I discussed love with couple of friends recently; one an idealist, the other a realist. To my idealist friend I became an idealist, though I myself am not one under the law of idealism. To my realist friend I became a realist, though I do believe in the kind of true romance that causes two likable protagonists to get married after spending a solitary evening together and to subsequently get caught up in a string of wacky adventures directed by Quentin Tarantino.

I’m in the process of re-evaluating everything I know -- or rather, would like to think I know -- about love. After all, there are few more important things to know (and to know about) than it. Love is at the centre of everything; it’s our raison d’etre…at least according to my sister, anyway. The apostle Paul pinpoints it as the most excellent way. So excellent that if we have everything else but we have not love, we have nothing.

Unfortunately, we have been sold a lie about love by the culture around us, though it is a lie not too far from the truth. The lie is the following: Love comes to us pre-packaged, ready to roll. It is a prize or a treasure waiting to be found, and when it is found you live happily ever after, constantly feeding yourself on this precious resource. Love, for want of a good analogy, is like a giant chocolate bar, to be consumed for your own pleasure. To apply a line from Kevin Devine’s critique of Western society, “We want everything we see and when it’s gone we just want more.”

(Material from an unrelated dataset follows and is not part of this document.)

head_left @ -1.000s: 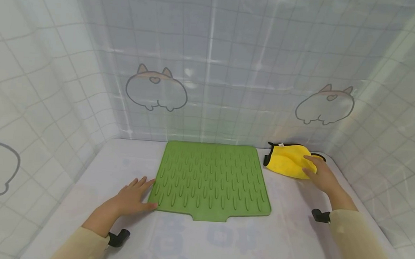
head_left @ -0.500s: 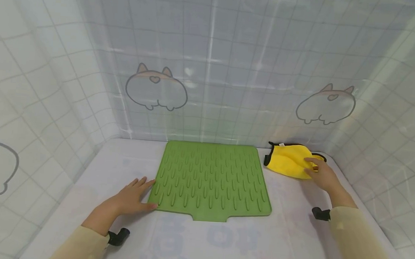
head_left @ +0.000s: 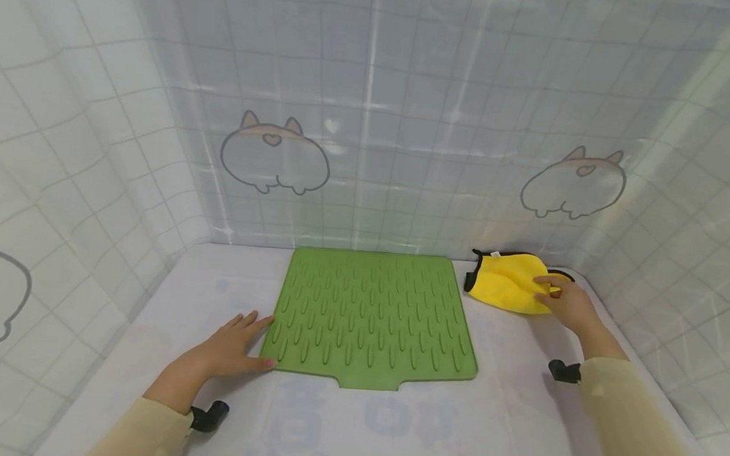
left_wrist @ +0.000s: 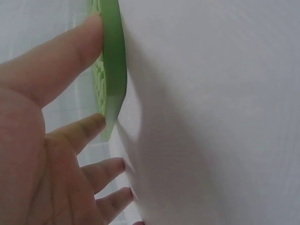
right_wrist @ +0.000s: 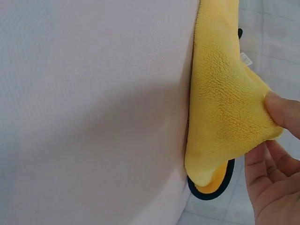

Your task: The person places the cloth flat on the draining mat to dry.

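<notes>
A green mat (head_left: pixel 372 312) with rows of raised ridges and a tab at its near edge lies flat on the table. My left hand (head_left: pixel 228 349) rests at its near left corner, fingers spread and thumb touching the corner. In the left wrist view, the thumb and index fingertip touch the mat's edge (left_wrist: pixel 114 51), while other fingertips reach the table. To the mat's right lies a yellow plush cloth (head_left: pixel 509 282) with black trim. My right hand (head_left: pixel 570 307) pinches its right part between thumb and fingers; in the right wrist view the pinched cloth (right_wrist: pixel 229 103) is drawn up into a fold.
A white tabletop (head_left: pixel 383 438) with faint prints carries everything. Tiled-pattern sheeting (head_left: pixel 372 117) with cartoon animal outlines rises at the back and along both sides. The cloth lies close to the back right corner.
My right hand has shifted slightly rightward, and the cloth beneath its fingers is now bunched up a little. My left hand and the mat stay in place.
</notes>
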Demonstrator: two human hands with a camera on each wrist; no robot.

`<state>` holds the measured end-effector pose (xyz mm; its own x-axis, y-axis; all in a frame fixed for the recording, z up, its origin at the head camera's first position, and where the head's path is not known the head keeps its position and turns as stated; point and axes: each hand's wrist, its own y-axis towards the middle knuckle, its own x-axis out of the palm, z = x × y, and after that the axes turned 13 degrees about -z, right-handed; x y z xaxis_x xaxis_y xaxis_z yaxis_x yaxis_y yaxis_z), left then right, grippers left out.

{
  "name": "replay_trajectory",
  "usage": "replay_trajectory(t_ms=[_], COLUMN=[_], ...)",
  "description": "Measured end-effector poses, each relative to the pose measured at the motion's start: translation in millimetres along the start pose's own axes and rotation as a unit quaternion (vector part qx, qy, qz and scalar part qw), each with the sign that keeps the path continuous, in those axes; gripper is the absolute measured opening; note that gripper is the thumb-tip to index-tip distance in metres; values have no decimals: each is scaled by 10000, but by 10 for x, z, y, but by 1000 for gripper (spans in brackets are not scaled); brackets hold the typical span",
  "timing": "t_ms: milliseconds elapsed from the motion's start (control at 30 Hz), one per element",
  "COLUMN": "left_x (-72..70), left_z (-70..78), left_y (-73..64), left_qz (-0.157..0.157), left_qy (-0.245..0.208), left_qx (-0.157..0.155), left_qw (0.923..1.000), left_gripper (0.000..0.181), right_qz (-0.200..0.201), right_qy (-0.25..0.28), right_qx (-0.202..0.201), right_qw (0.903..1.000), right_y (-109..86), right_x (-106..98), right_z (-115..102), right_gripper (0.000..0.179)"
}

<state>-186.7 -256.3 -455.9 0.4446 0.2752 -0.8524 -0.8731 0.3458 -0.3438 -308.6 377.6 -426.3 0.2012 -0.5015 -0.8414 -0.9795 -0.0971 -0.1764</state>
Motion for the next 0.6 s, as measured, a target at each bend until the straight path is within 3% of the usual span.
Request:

Think of all the films that end with a couple finally getting together, be it finally kissing, finally having sex, or increasingly rarely, finally marrying. In such films, the prize has been won; the treasure has been discovered; the chocolate bar has been unwrapped. These moments are sold to us as the zenith of love. The lucky couple has reached it, now go ye and do likewise - that’s the greatest command of our time.

And so off we go, nibbling away on assorted sweets until we stumble across the bar for us. We chase something that’s supposed to be the end, but the reality is that it is only the beginning. A date, a kiss, even a wedding, is but the start of love. As a leading Canadian philosopher once said, love can touch us just one time but it lasts for a life time. A life time, people!

True romance does not come to us like a product from a vending machine. Say the right words, make the right girl laugh, and you will not receive a thing called “love” in return for your payment. For love is primarily not something received, but something given. We see this in the definitive love story of the world; the one between God and man. God did not redeem because he was loved and because he took; he redeemed because he loved and because he gave. His loving was his giving; His giving was his loving.

Now of course there exists the dynamic of gift and reception. A gift is precisely something to be received. I make no mistake about it: love must be received if it is to have its full effect on the lover and the beloved. Nonetheless, our destiny is not only to be loved. We are created and called and destined to be lovers in the image of God.

This goes against the grain of our hyper-consumerism, which compels us to constantly ask the question “From where can I take love?” Thus we mistake love for being two people taking from each other; two people using each other for their own ends. In such a relationship, sacrifice is replaced with satiation. Take, take, take; use, use, use. The cardinal sin is to deny oneself, to lose oneself for the sake of the other.

But the fundamental structure of the universe, the story of creation told in the Bible, and the deepest realities revealed by Jesus point in the opposite direction. We are most truly ourselves when we deny ourselves -- that is, deny our selfish ambition and “rightful” claim to things -- and instead consider others greater than the self. We find life to the full when we lose our lives for the sake of others. In a world where we see everything and everyone as an object, this deep reality makes no sense. When we begin to see people as subjects, however, we will find that our life of love takes on a new dynamic more fulfilling and more satisfying than we ever could have known. For objects cannot make themselves known, they cannot love; but subjects can.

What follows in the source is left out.